◆ Work request ◆
Please output, exactly and without pictures, the lines from the opening of the listing below through the line containing "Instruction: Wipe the", both included.

● ● ●

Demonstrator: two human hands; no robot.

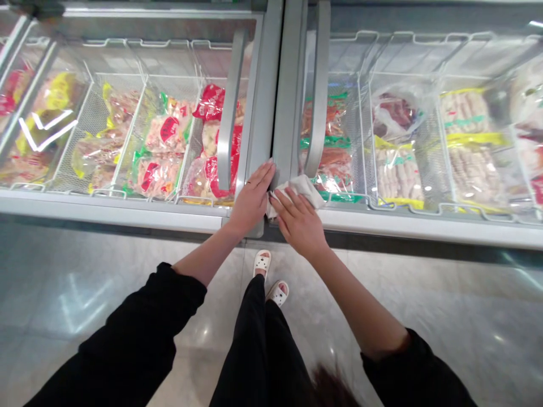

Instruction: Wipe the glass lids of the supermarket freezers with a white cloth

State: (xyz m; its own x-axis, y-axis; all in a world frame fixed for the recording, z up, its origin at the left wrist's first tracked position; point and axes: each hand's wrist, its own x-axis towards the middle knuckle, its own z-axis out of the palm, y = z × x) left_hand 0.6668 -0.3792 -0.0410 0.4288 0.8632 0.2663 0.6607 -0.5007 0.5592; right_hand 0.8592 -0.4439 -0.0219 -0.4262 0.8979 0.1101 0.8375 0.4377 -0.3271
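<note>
My right hand (pixel 298 221) presses a white cloth (pixel 304 187) flat against the grey frame of the right freezer lid (pixel 285 113), near its front corner. My left hand (pixel 252 199) rests with fingers together on the grey frame of the left freezer lid (pixel 259 113), right beside the gap between the two chest freezers. Both lids are glass with curved grey handles (pixel 229 107).
Wire baskets under the glass hold bagged frozen food: red and green packs (pixel 163 147) on the left, pale meat packs (pixel 470 141) on the right. The freezers' front rim (pixel 106 212) runs across in front of me. My sandalled feet (pixel 271 277) stand on a glossy tiled floor.
</note>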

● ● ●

◆ Reply ◆
Demonstrator: two human hands; no robot.


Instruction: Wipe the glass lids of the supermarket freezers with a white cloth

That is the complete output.